▸ **Exercise aim**
Report each line of the records below that uses the word "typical".

[Items from a dataset]

________________

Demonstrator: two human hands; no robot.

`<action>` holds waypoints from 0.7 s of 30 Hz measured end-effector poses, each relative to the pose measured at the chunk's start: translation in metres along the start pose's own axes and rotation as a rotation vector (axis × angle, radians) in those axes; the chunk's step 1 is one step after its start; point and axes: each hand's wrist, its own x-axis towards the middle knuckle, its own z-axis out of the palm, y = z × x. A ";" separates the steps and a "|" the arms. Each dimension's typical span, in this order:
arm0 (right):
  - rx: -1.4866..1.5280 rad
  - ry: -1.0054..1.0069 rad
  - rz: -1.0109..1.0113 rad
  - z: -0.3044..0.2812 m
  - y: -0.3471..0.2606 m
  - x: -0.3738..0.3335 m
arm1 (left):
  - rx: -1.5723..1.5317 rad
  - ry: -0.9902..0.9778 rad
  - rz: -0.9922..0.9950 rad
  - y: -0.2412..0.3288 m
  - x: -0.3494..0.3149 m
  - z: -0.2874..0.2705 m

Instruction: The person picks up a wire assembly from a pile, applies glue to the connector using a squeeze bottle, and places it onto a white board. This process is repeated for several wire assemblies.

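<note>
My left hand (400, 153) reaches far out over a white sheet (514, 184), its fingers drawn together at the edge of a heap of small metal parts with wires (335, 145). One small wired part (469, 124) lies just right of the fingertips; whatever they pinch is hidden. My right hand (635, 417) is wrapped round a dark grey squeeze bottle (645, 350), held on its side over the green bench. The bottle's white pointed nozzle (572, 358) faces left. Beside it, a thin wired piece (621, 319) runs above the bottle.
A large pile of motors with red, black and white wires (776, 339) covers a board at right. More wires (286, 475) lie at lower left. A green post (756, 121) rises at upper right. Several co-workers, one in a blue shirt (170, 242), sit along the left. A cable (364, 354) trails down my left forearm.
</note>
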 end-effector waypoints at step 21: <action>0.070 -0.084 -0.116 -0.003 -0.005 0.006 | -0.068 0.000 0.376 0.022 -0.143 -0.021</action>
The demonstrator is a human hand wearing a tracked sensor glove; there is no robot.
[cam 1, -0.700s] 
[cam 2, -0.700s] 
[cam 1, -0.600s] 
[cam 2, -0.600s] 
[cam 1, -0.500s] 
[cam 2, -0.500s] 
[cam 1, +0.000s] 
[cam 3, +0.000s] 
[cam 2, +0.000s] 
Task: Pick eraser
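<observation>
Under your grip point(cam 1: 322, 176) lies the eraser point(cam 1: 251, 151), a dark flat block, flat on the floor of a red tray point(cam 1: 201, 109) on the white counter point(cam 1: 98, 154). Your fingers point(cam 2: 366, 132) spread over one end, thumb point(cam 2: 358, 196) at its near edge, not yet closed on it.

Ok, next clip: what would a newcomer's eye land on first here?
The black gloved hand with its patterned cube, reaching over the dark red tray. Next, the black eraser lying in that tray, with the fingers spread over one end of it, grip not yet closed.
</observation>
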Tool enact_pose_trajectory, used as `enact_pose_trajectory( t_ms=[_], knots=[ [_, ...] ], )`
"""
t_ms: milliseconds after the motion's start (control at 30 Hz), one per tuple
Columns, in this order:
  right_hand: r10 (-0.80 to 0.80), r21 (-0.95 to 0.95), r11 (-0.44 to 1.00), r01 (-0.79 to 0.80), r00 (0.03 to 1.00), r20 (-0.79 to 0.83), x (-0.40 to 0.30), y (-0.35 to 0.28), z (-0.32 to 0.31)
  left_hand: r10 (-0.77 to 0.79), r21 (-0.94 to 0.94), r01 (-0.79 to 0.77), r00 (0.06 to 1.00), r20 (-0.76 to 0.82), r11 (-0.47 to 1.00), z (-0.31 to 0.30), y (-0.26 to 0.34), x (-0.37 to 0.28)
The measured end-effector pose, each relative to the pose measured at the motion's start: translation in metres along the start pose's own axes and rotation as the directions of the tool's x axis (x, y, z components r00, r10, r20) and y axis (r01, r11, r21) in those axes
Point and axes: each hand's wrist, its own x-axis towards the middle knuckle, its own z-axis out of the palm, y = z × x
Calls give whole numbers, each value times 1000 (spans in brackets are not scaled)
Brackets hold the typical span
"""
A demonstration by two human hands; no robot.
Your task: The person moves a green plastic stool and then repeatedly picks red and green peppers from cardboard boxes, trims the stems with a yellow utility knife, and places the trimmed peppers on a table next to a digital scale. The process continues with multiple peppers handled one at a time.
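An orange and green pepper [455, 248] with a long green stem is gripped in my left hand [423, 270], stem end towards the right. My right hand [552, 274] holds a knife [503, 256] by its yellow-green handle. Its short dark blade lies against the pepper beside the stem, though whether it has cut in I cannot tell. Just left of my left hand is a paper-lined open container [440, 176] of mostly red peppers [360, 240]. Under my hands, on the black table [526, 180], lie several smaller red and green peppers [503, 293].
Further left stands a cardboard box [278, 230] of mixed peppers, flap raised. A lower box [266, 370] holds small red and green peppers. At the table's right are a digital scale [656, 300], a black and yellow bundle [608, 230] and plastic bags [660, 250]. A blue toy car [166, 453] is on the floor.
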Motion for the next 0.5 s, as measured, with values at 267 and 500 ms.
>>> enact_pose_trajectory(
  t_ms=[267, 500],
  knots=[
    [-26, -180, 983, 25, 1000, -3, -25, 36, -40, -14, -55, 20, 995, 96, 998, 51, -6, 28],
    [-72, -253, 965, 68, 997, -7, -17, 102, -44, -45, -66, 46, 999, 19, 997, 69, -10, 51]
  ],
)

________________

▸ **Output for this exercise**
`<action>` holds waypoints from 0.7 s of 30 Hz measured end-effector poses, each relative to the pose measured at the chunk's start: translation in metres along the start pose's own axes and rotation as a rotation vector (axis × angle, radians) in those axes; the chunk's step 1 is one step after its start; point and axes: each hand's wrist, its own x-axis towards the middle knuckle, its own z-axis out of the palm, y = z × x. A ";" separates the steps and a "|" the arms. Each dimension's typical span, in this order:
Brackets hold the typical span

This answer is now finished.